Supervisor Aaron Peskin thinks Uber and Lyft should pay city taxes to address San Francisco’s “growing needs,” and plans to place an initiative on November’s ballot to do just that.

The measure, which Peskin announced Tuesday morning, could potentially generate “millions of dollars” annually for The City, Peskin’s office told the San Francisco Examiner.

If approved by voters, the measure would task San Francisco with assessing taxes for Transportation Network Companies, as Uber and Lyft are legally designated in California.

“While we wait for the State to find the courage to start regulating this massive economy, there are things that we can be doing to impose some equity at the local level,” Peskin said at a Board of Supervisors meeting Tuesday.

“San Francisco is now in a situation where we are catching up to the common sense tax structures that many states and localities have already imposed, as the economy adjusts to changes in behavior as a result of the gig-economy sector and state and local treasuries suffer.”
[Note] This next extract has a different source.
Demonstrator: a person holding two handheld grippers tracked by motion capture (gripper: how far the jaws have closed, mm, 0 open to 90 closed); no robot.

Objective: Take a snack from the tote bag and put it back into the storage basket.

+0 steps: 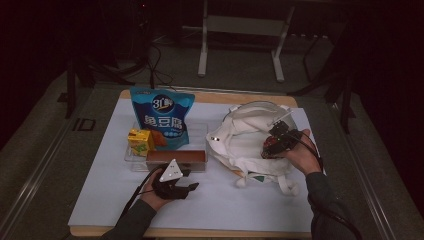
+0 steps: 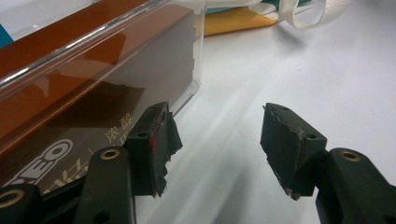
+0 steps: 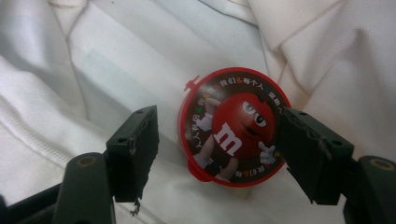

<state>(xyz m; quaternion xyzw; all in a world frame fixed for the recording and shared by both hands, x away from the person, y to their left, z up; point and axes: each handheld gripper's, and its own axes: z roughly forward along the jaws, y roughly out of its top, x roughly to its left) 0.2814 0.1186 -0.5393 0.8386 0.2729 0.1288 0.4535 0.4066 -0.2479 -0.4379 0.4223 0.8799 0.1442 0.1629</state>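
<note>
My left gripper [image 1: 186,181] sits low on the white table cover, just in front of a long brown box [image 1: 176,159] in a clear tray [image 1: 131,161]. In the left gripper view the gripper [image 2: 217,122] is open with bare cover between its jaws, and the left jaw stands right beside the tray wall [image 2: 198,56] and the brown box [image 2: 84,93]. My right gripper [image 1: 274,142] hovers over a white cloth tote bag [image 1: 245,135]. It [image 3: 217,122] is open above a round red M&M's tin [image 3: 233,126] lying on the white cloth [image 3: 116,60]; the right jaw overlaps the tin's edge.
A blue snack bag [image 1: 161,117] stands upright at the back of the tray, with a yellow juice carton [image 1: 141,141] beside it. The bag's straps [image 1: 282,182] trail toward the front. A yellow item [image 2: 233,21] lies by a strap. Metal stand legs [image 1: 202,55] rise beyond the table.
</note>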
While Peskin said he’ll introduce the ballot measure at next Tuesday’s Board of Supervisors regular meeting, he still has some time — the deadline for the Board of Supervisors to introduce proposed ordinances for the Nov. ballot is June 19.

He also hasn’t released drafts of the measure, nor indicated what sort of tax it would be. Peskin’s office declined to reveal that information Tuesday due to ongoing discussions with the City Attorney’s Office.

“We’ll have to see what he’s going to suggest,” said Jim Lazarus, vice president of public policy at the SF Chamber of Commerce.

But, Lazarus added, Uber already pays gross receipts tax on income generated in San Francisco. He’s worried the tax proposal on Uber and Lyft isn’t being made in concert with other tax measures already discussed by other officials.

Late last year a group called the Transportation Task Force 2045, comprised of neighborhood groups, businesses entities, advocates and other stakeholders, mulled a ballot measure to impose a 20-cent-to $1 Fee for Uber and Lyft rides in San Francisco to fund public transportation.

City officials view such fees as a possible deterrent to traffic congestion they say is worsened by the growth of Uber and Lyft. But regulation and fees imposed on the ride-hail giants are largely in the hands of the California Public Utilities Commission, with California cities seeing few options to regulate traffic on their streets.

Other cities and states have already moved forward on charging per-trip fees to Uber and Lyft.

Massachusetts has opted to charge such a fee, according to a report by the San Francisco County Transportation Authority, and Philadelphia charges Uber and Lyft 1.4 percent of gross fares to fund the School District of Philadelphia.

Seattle and Chicago each charge per-trip fees to fund wheelchair accessible rides, which Uber and Lyft do not widely provide.